Il momento della trattativa diretta tra Donald Trump e Vladimir Putin per la fine del conflitto ucraino è arrivato. “Vogliamo vedere se possiamo porre fine a questa guerra”, ha dichiarato il presidente americano domenica sera. “Forse possiamo, forse no, ma credo che abbiamo una buona possibilità.” La telefonata è fissata per martedì 18 marzo e, a giudicare dalle reazioni dei mercati, le probabilità di una svolta diplomatica stanno aumentando. Anche il presidente ucraino Volodymyr Zelensky ha parlato di una “buona possibilità di finire questa guerra e assicurare la pace”, dopo che Kyiv ha accettato la proposta statunitense di una tregua di 30 giorni. Mosca ha risposto dicendosi disponibile a discuterne, ma solo a determinate condizioni.
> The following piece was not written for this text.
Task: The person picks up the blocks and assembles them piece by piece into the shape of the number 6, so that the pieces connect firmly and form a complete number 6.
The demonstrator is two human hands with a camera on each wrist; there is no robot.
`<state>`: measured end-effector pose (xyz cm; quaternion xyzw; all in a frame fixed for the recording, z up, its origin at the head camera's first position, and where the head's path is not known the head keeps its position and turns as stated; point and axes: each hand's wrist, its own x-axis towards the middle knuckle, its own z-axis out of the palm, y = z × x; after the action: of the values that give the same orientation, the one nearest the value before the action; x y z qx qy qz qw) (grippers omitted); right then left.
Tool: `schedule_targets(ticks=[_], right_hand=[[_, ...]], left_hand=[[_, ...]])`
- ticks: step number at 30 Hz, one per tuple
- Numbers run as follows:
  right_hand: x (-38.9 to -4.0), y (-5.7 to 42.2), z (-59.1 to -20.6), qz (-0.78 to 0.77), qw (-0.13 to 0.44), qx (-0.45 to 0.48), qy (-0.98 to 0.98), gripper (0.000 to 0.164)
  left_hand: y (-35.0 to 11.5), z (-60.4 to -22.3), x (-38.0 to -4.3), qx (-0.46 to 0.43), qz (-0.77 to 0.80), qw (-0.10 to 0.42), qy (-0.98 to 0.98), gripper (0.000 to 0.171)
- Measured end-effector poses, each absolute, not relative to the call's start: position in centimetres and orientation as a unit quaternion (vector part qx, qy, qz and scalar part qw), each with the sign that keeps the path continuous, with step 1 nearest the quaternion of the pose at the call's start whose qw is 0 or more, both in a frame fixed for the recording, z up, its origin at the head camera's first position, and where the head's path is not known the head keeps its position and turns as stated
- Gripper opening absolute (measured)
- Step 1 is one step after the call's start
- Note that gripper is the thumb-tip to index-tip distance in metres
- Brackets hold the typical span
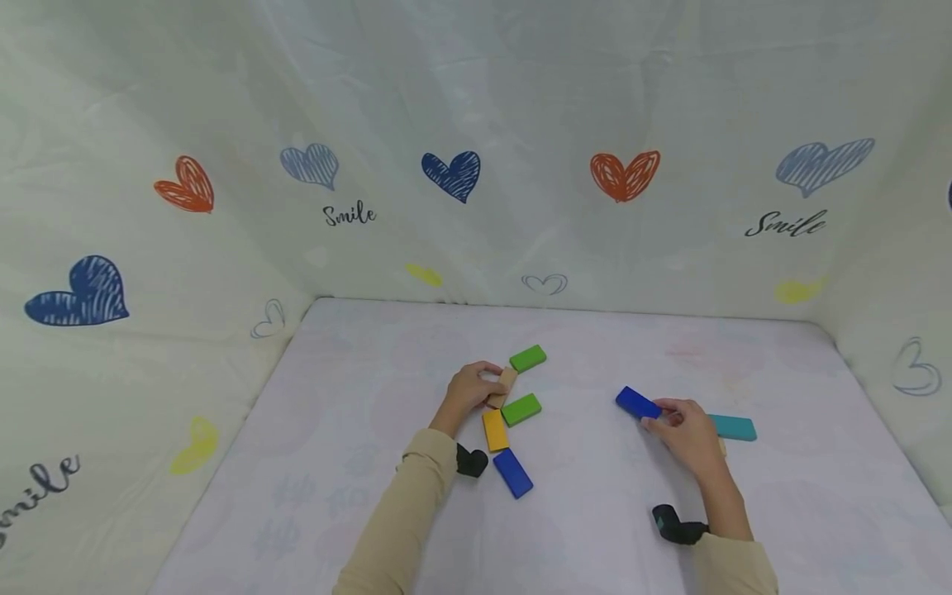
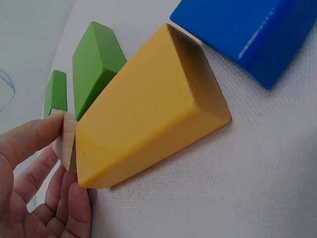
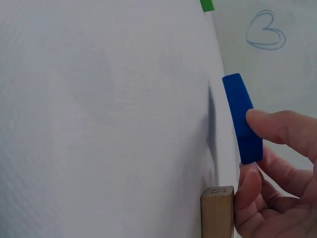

Le scommesse degli investitori si stanno già allineando a questo scenario. Il rublo si è rafforzato di circa il 30% da inizio anno, tornando ai massimi toccati (brevemente) nel giugno 2024. Un chiaro segnale, tra le altre cose, delle aspettative su un possibile allentamento delle sanzioni contro Mosca. Gli hedge fund hanno iniziato a muoversi: “C’è sicuramente un certo entusiasmo, soprattutto nella comunità degli hedge fund”, ha dichiarato al Financial Times Roger Mark, analista del reddito fisso presso Ninety One. Arginati dalle restrizioni che impediscono di acquistare titoli sovrani russi, i trader hanno incrementato le posizioni su valute alternative strettamente legate al rublo, come il tenge kazako, e stanno utilizzando contratti derivati (NDFs) per speculare sulla valuta russa senza possederla direttamente.
Si tratta di una scommessa ad alto rischio. Lo stesso Trump, il 7 marzo, aveva avvertito che nuove sanzioni potrebbero essere imposte alla Russia se Mosca non collaborasse nel raggiungimento di un compromesso sul cessate il fuoco. Un inasprimento delle restrizioni potrebbe rapidamente sgonfiare il rally del rublo.
Ma il “peace trade” non riguarda solo gli asset russi. Anche i mercati energetici sembrano prezzare una possibile fine del conflitto: il future del gas TTF, parametro di riferimento per l’Europa, è sceso del 30% dal picco di febbraio, attestandosi intorno ai 40 euro/MWh. L’idea è che, con un accordo di pace, parte dei flussi di gas russo potrebbe tornare a rifornire l’Europa. Alcuni Paesi, come Slovacchia e Ungheria, preferirebbero ripristinare le importazioni dalla Russia, meno costose rispetto al gas liquefatto acquistato dagli Stati Uniti. Il dibattito politico resta acceso: “L’energia russa è velenosa, è accompagnata da manipolazione politica e ricatto”, ha dichiarato a Politico il ministro degli Esteri lituano Kęstutis Budrys. “Credo che l’Europa abbia imparato la lezione e non ricadrà nella trappola della dipendenza dalle risorse energetiche russe.”
Un altro settore che sta anticipando la fine della guerra è quello delle costruzioni. L’indice Stoxx Construction & Materials è salito del 17,8% da inizio anno, sovraperformando il +7,7% dello Stoxx 600. Tra i titoli più in evidenza c’è WeBuild, che potrebbe giocare un ruolo chiave nella ricostruzione delle infrastrutture in Ucraina: il titolo è in rialzo del 26% da gennaio, con un’accelerazione del 14% solo nell’ultima settimana. Da un certo punto di vista, la scommessa sulla ricostruzione sembra meno rischiosa rispetto alla speculazione sul gas o sul rublo, che sono più direttamente collegate alle future relazioni politiche fra Russa ed Europa.
Tuttavia, la crescita del settore difesa segnala che la fine delle ostilità in Ucraina non significa necessariamente un disimpegno militare in Europa. L’indice Stoxx Defence è in rialzo del 33% da inizio anno, consolidando i guadagni accumulati nel 2023. L’aumento della spesa militare nei bilanci pubblici europei suggerisce che, anche in uno scenario di pace, le tensioni globali e le strategie di deterrenza resteranno centrali.